## [Problem to solve]
In the data below, the answer is the run of lines from the line containing "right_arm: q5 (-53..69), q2" through the line containing "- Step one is", both included; print it exactly and nothing else.

## [Dataset content]
##############################

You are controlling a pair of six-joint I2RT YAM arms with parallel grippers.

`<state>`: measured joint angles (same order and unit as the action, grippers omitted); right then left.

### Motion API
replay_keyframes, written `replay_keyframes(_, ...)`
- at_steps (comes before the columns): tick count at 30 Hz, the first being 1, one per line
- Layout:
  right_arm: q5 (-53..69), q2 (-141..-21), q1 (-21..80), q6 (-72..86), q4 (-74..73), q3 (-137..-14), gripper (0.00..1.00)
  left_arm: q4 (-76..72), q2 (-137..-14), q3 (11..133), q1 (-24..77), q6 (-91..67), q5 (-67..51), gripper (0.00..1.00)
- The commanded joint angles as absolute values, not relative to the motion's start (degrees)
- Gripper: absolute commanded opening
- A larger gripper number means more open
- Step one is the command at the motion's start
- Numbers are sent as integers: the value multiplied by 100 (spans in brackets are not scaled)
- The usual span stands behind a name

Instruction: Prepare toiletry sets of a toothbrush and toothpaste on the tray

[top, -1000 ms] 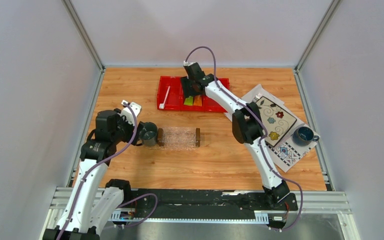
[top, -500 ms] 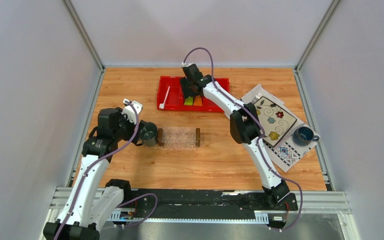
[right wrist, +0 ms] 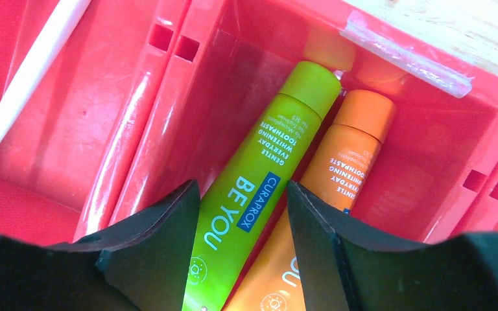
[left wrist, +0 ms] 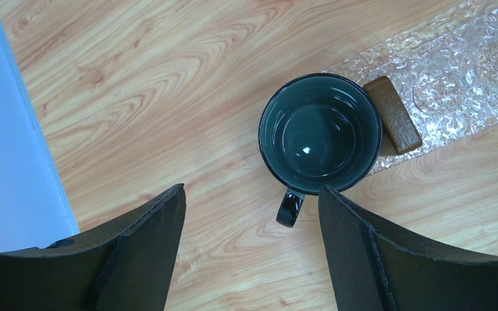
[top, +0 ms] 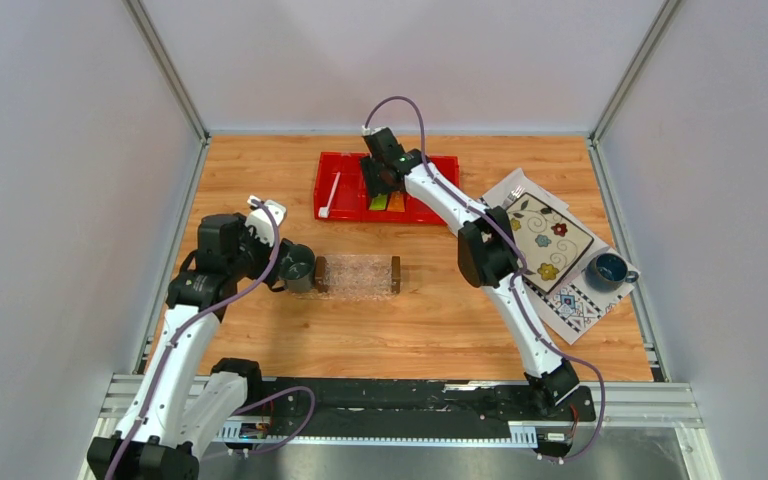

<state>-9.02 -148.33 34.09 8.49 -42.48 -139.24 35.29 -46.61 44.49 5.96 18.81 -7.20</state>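
Note:
In the right wrist view, a lime green toothpaste (right wrist: pixel 269 155) and an orange toothpaste (right wrist: pixel 343 155) lie side by side in the middle compartment of the red bin (right wrist: pixel 428 129). My right gripper (right wrist: pixel 243 194) is open and down in that compartment. Its fingers straddle the green tube, and the right finger overlaps the orange one. The white toothbrush (top: pixel 330 196) lies in the bin's left compartment. The clear tray (top: pixel 358 275) with brown end handles sits mid-table with nothing on it. My left gripper (left wrist: pixel 251 201) hangs open above the wood, just short of the dark mug (left wrist: pixel 318 133).
The dark mug (top: pixel 296 267) touches the tray's left handle (left wrist: pixel 394 115). A flower-patterned cloth (top: pixel 550 245) with a blue mug (top: pixel 608 268) on it lies at the right. The left wall stands close to my left arm.
My right gripper's jaws have narrowed around the green tube, and it has sunk a little deeper into the bin. My left arm has shifted slightly and is still open.

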Motion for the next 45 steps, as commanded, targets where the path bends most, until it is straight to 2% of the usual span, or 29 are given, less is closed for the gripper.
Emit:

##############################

## [Response for this exercise]
  right_arm: q5 (-53..69), q2 (-141..-21), q1 (-21..80), q6 (-72..86), q4 (-74..73), q3 (-137..-14), gripper (0.00..1.00)
  left_arm: q4 (-76..72), q2 (-137..-14), q3 (11..133), q1 (-24..77), q6 (-91..67), q5 (-67..51), gripper (0.00..1.00)
- The commanded joint angles as absolute values, not relative to the motion's start (degrees)
- Gripper: absolute commanded opening
- A larger gripper number means more open
- Step one is the command at the motion's start

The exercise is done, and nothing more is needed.